LA Times Visits MADWORKSHOP at Dwell On Design!
June 25, 2017
By: Meg Bernhard
Jeremy Carman was driving around Boyle Heights recently when he spotted a rolled-up garage door on the side of the road. That’s it, the 25-year-old thought.
The garage door would make the perfect roof for the 8-foot-tall house that he and four other USC architecture students were building over the weekend to draw attention to the lack of permanent supportive housing for the homeless in Los Angeles — and to raise money for a solution.
The students spent a few days last week scouring construction sites and street corners for discarded objects that might work well as a door, a window or a set of shelves. On Sunday, the bits and pieces from the streets came together to form a small, white house with a bright orange door, complete with a cupola, eaves and wheels for mobility.
Students built the house at the Dwell on Design conference, held at the Los Angeles Convention Center.
“With just a few screws you can put a whole house together,” said Belinda Pak, 22, a USC architecture student. “The exciting thing is you don’t really know what it’s going to look like. It completely depends on the things that you find.”
The students had built three other portable homes in the fall as part of the Homeless Studio, a USC architecture course based out of the Martin Architecture and Design Workshop that focused on transitional housing for homeless people as they awaited more stable accommodations. After constructing the homes, which can accommodate one or two individuals, the students donated them to homeless people residing in Los Angeles.
The mobile houses won’t solve the homelessness crisis in Los Angeles County, where an estimated 58,000 live on the streets, USC architecture lecturer Sofia Borges said. In fact, the small structures violated building codes in Los Angeles, and city officials dismantled them several weeks after they hit the streets last fall, she said.
Instead, USC architecture professor Scott Mitchell said, the portable houses were “practice runs” for a larger project — dreamed up during the fall course — called Homes for Hope, communities of 92-square-foot modular houses meant to temporarily shelter Los Angeles’ homeless before they receive permanent housing.

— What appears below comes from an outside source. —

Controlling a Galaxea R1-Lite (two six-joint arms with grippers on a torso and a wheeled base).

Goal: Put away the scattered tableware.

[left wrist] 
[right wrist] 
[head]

In recent elections, Los Angeles voters have supported measures that will rehouse thousands of people living on the city’s streets. But it could take several years to build such accommodations, Borges said. So she and her students asked themselves if they could create a model for “emergency stabilization housing” while the homeless waited.
“What can architecture actually do to intervene in the meantime?” Borges said.
Mitchell said the architecture workshop — which has partnered with the homeless services provider Hope of the Valley Rescue Mission, based in the San Fernando Valley — is raising funds for the project with the support of city officials. Each small house will cost about $25,000, and the first community will contain 30 units. Mitchell anticipates they will build the community in Sylmar.
The house built by the USC students was raffled off to a conference attendee to support the Homes for Hope project.
Although the 30-unit community is still a distant reality, students on Friday focused on building one last portable house. Sparks flew as they drilled, and the loud pounding of hammers drew curious conference passersby to their exhibition space.
“It’s up. We’ve got some walls,” said artist Greg Kloehn as he watched students drill slabs of wood into place. Kloehn, who oversaw construction of the students’ houses in the fall, has built 60 or 70 small homes made of scrap material in Oakland, where he donates them to homeless people.
The student architects said they enjoyed creating the portable houses because they rarely work with their hands in school. Jayson Champlain, 25, said many of his classes have been theoretical — he typically draws designs or constructs models at most. Never before had he built something this large.
The students also said they think more about the utility of everyday objects that, at first glance, appear to be junk.
Now, Pak considers all the ways discarded materials could fit into the framework of a house. A white board might become a wall; a fridge shelf could make for a good window.
“You look at trash differently,” Pak said, noting that a trip through one neighborhood in Los Angeles could provide enough material to build several miniature houses. “We are so wasteful.”